Gower  Shipwrecks  1890 - 1909

 

BENAMAIN  A London registered steamship which left Swansea on 28 March 1890 bound for le Tréport with a general cargo which included 50 tons of copper ingots produced by Vivian and Sons. That afternoon she was steaming at six knots when she stranded in fog on the east side of Lundy. She refloated next morning but foundered about seven miles off Mumbles Head while returning to Swansea. Her crew of twelve were picked up by the pilot boat Rival. The Board of Trade Inquiry found that she was insufficiently manned and that the master had not made due allowance for the ebb tide setting the ship towards the island. In 1990 a team of divers located the wreck and recovered many of the ingots of copper.

 

 

 

A copper ingot recovered from the wreck of the  Benamain  which sank off the Gower coast in March 1890.  The grade A copper was smelted by Vivian and Sons of Swansea.  I was given the ingot, which weighs about 14 lb, by Richard Rimmer one of the team of divers.

 

 

SARSFIELD This Cork brigantine, bound for Newport, lost her course in thick fog on 11 January 1891 and ran ashore near the stream known as Diles Lake on Rhossili beach. Capt Macdonell, his wife and crew got ashore and were able to save their belongings and some of the vessel's materials, but she became a wreck.

 

H.L.C.  This brigantine registered at le Havre sailed from Port Talbot with coal for Pornic on 1 March 1891. That evening she stranded on the Mixon in fog. Her crew got ashore but she broke up on the next tide.

 

FELICITÉ    Port Eynon lifeboat was launched two days before Christmas 1891 when a brig was seen aground on Oxwich Point. When Sam Gibbs and his crew arrived they found the brig's crew safe ashore. Bound from Nantes for Swansea with pitprops she became a total loss.

 

FAVOURITE  This Milford ketch was disabled by a heavy gale on 16 November 1893 and sank the next day when she had drifted to a position about three miles off Worms Head. The mate had left in the boat and was picked up by Port Eynon lifeboat, whereas her master and a seaman were taken off by a French schooner shortly before she went down.

 

ALTHEA This Norwegian barque, Swansea for Christiania with coal, had been windbound in Mumbles roads for almost two weeks. She was able to leave on 13 December 1893 and got as far as Lundy before being driven back by a heavy gale. She drove into Oxwich Bay and went ashore at Nicholaston Pill. The Port Eynon lifeboat was alerted and launched with great difficulty due to huge seas breaking on the shore. After a struggle at the oars they were able to make sail and arrived to find the barque a wreck.

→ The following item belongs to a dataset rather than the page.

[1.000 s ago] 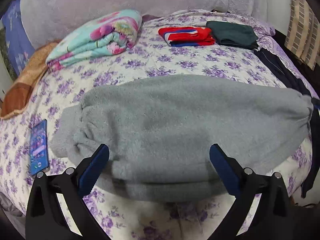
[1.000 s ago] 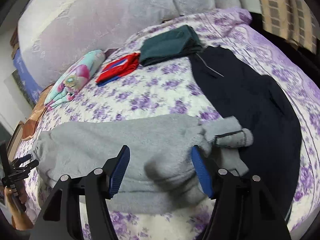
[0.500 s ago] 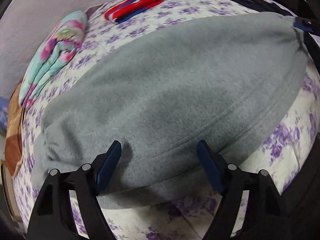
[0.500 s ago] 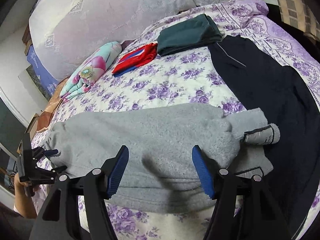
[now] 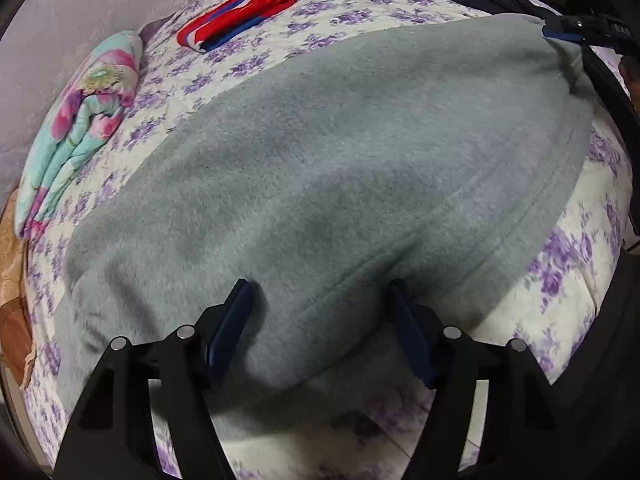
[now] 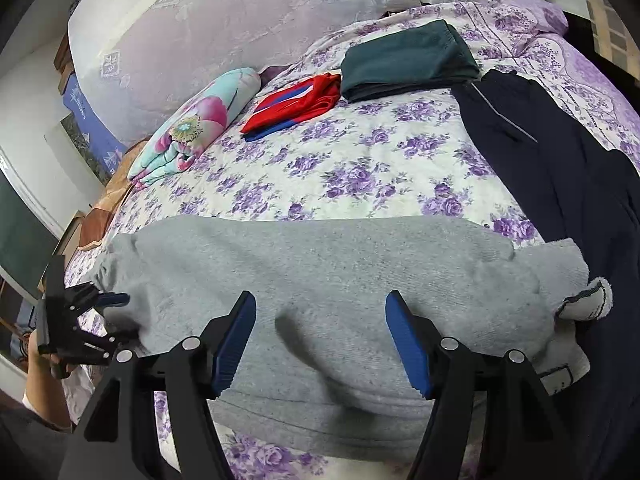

The crew of eleven were in the boat which pitched and rolled alongside. All were taken aboard and landed at Port Eynon where they were found lodgings by Charles Bevan who was both the lifeboat Honorary Secretary and Agent for the Shipwrecked Mariners Society. The hull and materials of the wreck and her cargo of over 600 tons of Gwaun cae Gurwen anthracite were sold by auction on Boxing Day.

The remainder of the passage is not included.